Database schema and data migrations

### Tasks
- [ ] Configure Database Migrations
- [ ] Support running migrations in code

Problem

In .NET Entity Framework, there can be several database schema migrations. However, between each Database migration, there might be the need to have data migration don by code code.Example:

Schema migration: Add new FirstName and LastName columns to the Users table that allows null
Data migration that populates the new columns from the existing Users.DisplayName column using C# code
Schema migration: Remove the null check and delete the old DisplayName column

This is just a simple example. The solution should handle that many complex migrations are run in a certain order, if a system has not been updated for some time (e.g. Schema, Data, Schema, Schema, Data, Schema, Data).

How can I create a good migration strategy that runs as part of the Application startup?

Solution 1

Use SQL .dbproj and DacPac: Power your DevOps Development with SQL Server Containers

Solution 2

Managing database migrations and code transformations in a sequential and reliable manner is indeed an important aspect of maintaining a robust application, especially in a complex domain-driven design project. Your problem is about orchestrating these operations in a way that ensures database integrity and data consistency.
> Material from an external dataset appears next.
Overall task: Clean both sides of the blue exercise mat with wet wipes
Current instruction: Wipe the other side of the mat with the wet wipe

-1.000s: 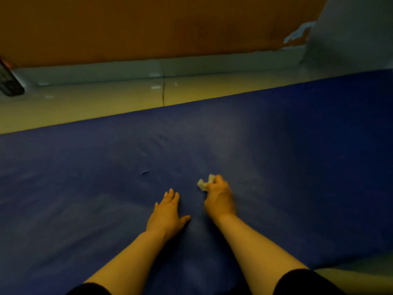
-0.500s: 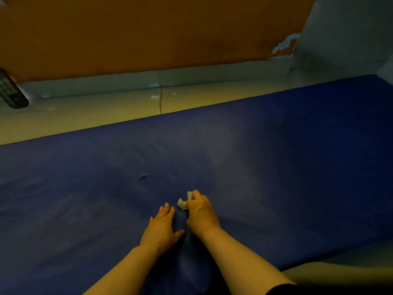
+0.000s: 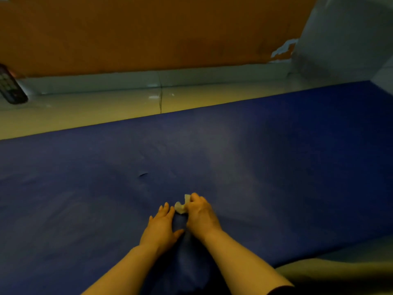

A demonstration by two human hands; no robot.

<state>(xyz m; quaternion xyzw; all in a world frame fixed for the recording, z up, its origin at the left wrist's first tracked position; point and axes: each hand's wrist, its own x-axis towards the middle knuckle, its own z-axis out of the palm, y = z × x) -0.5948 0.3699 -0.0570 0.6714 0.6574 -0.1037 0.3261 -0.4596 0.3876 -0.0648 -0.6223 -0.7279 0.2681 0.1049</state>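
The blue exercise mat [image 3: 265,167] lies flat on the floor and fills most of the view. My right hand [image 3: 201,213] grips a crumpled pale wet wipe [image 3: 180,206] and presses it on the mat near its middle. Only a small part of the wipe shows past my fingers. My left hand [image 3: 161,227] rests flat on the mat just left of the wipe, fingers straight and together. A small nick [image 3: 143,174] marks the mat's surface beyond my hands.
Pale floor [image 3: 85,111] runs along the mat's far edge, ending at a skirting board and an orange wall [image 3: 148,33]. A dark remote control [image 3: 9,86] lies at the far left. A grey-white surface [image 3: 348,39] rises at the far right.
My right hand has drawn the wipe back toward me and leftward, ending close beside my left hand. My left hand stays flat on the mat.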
For .NET and Entity Framework, you have a tool called EF Migrations which can handle database schema changes. However, EF Migrations doesn't inherently support code migrations that transform data between schema migrations.

Here is an approach you might consider:

Separate Schema Migrations and Data Migrations: Separate schema migrations (handled by EF Migrations) and data migrations (custom scripts for data transformations).
Sequential Naming Convention: Adopt a naming convention for your migrations that includes a sequence number (e.g., 001_AddColumns, 002_PopulateColumns, 003_RemoveNullCheck). This will ensure that migrations are executed in the correct order.
Custom Migration Runner: Implement a custom migration runner that executes at application startup. This runner should:

Run the EF Migrations up to the point where a data migration is needed.
Run the corresponding data migration scripts.
Continue with the rest of the EF Migrations.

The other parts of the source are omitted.